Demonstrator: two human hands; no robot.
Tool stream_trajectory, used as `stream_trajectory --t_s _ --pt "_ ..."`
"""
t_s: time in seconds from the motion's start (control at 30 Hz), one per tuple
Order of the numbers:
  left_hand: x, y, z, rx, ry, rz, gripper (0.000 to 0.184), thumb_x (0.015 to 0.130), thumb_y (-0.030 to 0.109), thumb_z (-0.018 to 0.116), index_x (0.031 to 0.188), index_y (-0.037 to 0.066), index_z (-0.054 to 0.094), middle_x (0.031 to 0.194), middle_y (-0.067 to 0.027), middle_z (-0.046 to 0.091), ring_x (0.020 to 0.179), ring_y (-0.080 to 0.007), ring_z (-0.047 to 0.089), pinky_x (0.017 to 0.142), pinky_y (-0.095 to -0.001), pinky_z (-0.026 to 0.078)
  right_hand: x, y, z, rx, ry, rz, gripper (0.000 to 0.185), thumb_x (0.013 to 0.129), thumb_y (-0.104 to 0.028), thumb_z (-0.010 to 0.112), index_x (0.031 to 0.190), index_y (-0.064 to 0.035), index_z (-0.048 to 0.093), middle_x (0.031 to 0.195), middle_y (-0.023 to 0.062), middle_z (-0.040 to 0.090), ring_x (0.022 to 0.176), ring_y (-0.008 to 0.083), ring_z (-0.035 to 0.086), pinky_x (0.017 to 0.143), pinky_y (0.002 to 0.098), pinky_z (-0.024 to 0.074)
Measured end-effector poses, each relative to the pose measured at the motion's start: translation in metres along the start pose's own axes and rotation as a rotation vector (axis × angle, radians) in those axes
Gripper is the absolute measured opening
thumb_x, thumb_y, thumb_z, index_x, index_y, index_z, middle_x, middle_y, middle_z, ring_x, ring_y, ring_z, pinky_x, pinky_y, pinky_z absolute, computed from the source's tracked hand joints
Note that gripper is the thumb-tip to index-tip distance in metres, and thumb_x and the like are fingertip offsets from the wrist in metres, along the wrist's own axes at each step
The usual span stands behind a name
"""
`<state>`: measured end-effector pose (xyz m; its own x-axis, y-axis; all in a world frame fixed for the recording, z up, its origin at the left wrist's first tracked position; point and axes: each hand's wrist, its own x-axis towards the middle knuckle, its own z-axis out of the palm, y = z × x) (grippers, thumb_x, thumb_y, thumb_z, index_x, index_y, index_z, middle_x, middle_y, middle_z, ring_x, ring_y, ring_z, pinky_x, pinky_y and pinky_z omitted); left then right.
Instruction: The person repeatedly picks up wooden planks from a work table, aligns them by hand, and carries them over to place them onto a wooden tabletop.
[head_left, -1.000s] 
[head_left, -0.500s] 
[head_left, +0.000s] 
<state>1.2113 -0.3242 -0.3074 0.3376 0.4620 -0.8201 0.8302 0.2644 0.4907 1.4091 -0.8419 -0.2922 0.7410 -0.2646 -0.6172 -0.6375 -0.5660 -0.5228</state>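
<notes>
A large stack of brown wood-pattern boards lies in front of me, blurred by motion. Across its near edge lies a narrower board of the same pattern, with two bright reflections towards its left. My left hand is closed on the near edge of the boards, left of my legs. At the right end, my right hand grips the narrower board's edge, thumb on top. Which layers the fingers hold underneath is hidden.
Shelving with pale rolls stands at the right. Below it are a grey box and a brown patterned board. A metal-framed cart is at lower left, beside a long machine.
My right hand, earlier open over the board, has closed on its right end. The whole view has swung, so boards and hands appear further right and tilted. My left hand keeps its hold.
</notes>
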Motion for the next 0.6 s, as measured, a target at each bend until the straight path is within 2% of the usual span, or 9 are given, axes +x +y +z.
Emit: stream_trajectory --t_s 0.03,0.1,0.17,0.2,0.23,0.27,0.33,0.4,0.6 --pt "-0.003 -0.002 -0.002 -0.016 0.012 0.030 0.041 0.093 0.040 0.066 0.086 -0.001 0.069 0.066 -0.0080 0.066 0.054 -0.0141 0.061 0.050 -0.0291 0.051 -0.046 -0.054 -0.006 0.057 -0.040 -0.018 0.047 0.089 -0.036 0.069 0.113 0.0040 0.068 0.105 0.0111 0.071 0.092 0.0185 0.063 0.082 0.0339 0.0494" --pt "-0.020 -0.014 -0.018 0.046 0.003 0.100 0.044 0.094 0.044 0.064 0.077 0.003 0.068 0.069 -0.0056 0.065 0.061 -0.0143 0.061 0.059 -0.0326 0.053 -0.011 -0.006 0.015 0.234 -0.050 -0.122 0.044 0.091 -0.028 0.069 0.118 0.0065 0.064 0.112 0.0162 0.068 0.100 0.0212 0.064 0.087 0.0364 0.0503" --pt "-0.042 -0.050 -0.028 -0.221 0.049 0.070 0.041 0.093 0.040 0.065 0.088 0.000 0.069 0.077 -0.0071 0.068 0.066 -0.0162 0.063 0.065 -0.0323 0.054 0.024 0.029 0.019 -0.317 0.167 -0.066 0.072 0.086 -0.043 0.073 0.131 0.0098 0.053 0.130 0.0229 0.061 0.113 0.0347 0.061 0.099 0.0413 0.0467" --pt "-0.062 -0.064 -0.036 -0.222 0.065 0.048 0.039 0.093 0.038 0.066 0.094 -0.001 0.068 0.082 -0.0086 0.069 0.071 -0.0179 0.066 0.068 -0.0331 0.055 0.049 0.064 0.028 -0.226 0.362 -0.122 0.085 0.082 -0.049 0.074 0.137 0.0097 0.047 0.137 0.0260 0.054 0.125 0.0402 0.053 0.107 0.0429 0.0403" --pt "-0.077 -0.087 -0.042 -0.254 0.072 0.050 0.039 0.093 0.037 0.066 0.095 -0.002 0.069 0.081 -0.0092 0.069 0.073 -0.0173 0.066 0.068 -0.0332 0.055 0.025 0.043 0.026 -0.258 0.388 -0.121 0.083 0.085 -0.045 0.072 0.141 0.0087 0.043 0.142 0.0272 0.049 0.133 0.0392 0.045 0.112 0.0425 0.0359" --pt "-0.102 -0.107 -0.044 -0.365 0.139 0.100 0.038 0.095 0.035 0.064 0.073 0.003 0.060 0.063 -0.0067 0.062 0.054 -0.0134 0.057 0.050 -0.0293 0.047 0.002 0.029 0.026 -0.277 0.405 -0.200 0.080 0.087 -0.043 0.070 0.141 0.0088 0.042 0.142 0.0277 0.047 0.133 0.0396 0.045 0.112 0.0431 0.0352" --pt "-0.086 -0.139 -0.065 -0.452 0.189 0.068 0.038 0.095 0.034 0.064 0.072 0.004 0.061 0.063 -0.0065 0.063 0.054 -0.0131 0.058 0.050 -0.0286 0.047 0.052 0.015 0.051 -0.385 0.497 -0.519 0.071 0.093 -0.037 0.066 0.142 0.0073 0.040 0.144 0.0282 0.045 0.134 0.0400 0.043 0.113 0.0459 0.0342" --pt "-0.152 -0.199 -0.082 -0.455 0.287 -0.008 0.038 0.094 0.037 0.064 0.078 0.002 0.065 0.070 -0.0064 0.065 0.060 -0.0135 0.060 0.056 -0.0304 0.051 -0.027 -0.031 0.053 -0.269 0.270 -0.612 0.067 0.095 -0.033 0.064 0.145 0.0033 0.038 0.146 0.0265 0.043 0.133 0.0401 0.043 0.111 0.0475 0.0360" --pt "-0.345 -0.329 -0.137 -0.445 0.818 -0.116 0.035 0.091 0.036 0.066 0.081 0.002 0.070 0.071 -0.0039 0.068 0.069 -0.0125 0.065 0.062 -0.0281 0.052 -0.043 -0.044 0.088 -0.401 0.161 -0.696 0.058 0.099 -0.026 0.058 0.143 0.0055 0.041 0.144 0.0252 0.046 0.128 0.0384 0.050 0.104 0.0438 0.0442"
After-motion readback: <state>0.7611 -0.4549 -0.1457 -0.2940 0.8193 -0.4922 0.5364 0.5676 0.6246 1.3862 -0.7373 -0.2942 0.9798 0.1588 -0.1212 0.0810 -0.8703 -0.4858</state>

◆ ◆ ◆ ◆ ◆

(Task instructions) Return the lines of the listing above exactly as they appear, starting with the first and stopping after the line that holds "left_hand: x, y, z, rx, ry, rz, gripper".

(Answer to this task)
Demonstrator: two human hands; no robot.
Tool stream_trajectory, used as `stream_trajectory --t_s _ --pt "_ ..."`
"""
t_s: time in seconds from the motion's start (control at 30 Hz), one per tuple
Order of the numbers:
  left_hand: x, y, z, rx, ry, rz, gripper (0.000 to 0.184), thumb_x (0.015 to 0.130), thumb_y (-0.030 to 0.109), thumb_z (-0.018 to 0.116), index_x (0.031 to 0.188), index_y (-0.037 to 0.066), index_z (-0.054 to 0.094), middle_x (0.031 to 0.194), middle_y (-0.067 to 0.027), middle_z (-0.046 to 0.091), ring_x (0.020 to 0.179), ring_y (-0.080 to 0.007), ring_z (-0.047 to 0.089), pinky_x (0.017 to 0.142), pinky_y (-0.095 to -0.001), pinky_z (-0.026 to 0.078)

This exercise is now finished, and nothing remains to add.